## Task to complete
In the records below, find every line that contains "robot" and list it.

- Opening Delimiter -

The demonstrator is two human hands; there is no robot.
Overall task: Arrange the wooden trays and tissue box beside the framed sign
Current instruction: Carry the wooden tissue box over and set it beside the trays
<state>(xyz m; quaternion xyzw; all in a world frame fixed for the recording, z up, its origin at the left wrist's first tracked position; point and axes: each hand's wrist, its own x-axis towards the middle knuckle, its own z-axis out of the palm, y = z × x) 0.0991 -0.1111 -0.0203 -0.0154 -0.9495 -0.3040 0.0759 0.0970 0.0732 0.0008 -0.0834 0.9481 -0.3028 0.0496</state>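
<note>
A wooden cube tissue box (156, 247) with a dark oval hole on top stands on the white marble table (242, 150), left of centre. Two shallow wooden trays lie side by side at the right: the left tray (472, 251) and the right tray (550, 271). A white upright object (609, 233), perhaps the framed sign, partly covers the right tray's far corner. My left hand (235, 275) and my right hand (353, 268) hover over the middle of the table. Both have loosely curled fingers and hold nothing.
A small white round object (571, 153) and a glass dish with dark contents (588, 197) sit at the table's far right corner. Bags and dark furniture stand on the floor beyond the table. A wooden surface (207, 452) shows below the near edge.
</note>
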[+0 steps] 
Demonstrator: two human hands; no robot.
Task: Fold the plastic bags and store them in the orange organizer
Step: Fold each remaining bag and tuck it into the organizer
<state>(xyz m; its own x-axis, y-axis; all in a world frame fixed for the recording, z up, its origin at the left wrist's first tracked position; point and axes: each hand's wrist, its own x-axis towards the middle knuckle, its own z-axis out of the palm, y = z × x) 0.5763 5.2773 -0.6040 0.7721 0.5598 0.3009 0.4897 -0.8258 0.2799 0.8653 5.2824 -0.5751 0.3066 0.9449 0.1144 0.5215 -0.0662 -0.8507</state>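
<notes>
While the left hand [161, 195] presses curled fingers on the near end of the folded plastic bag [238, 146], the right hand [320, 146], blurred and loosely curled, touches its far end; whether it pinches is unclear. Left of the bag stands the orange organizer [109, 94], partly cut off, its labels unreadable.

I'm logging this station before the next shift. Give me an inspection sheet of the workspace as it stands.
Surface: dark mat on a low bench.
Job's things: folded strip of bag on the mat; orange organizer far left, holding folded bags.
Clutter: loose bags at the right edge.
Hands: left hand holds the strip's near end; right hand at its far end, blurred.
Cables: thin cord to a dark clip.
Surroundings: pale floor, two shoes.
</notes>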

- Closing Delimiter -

## Solution for this problem
The demonstrator is two human hands; there is no robot.
Demonstrator: two human hands; no robot.

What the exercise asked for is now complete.